Only the pictures are to be dropped, and the rest of the data should be copied exactly.

----------------------------------------

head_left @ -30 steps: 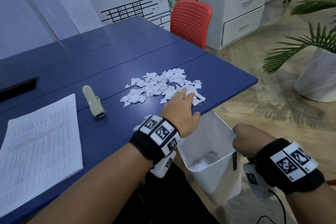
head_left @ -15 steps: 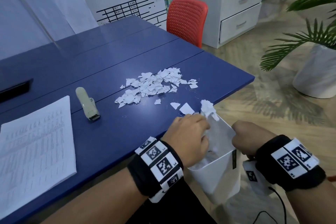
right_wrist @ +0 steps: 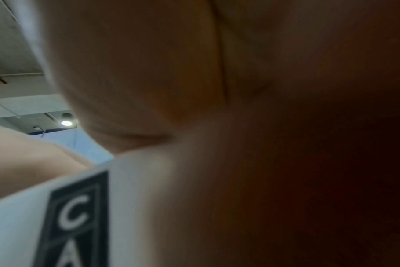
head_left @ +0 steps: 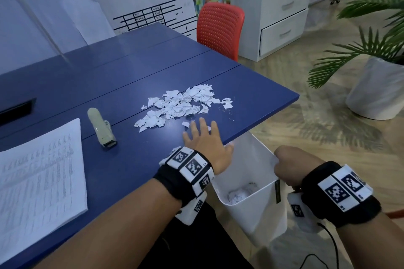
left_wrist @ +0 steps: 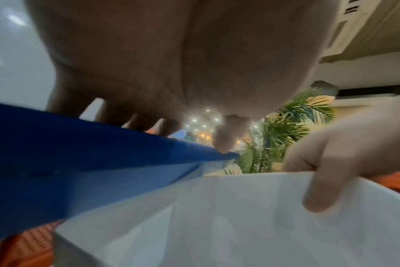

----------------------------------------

**WRITTEN ANSWER**
head_left @ -30 steps: 
head_left @ -15 steps: 
right_wrist @ +0 steps: 
head_left @ +0 steps: 
left_wrist @ +0 steps: 

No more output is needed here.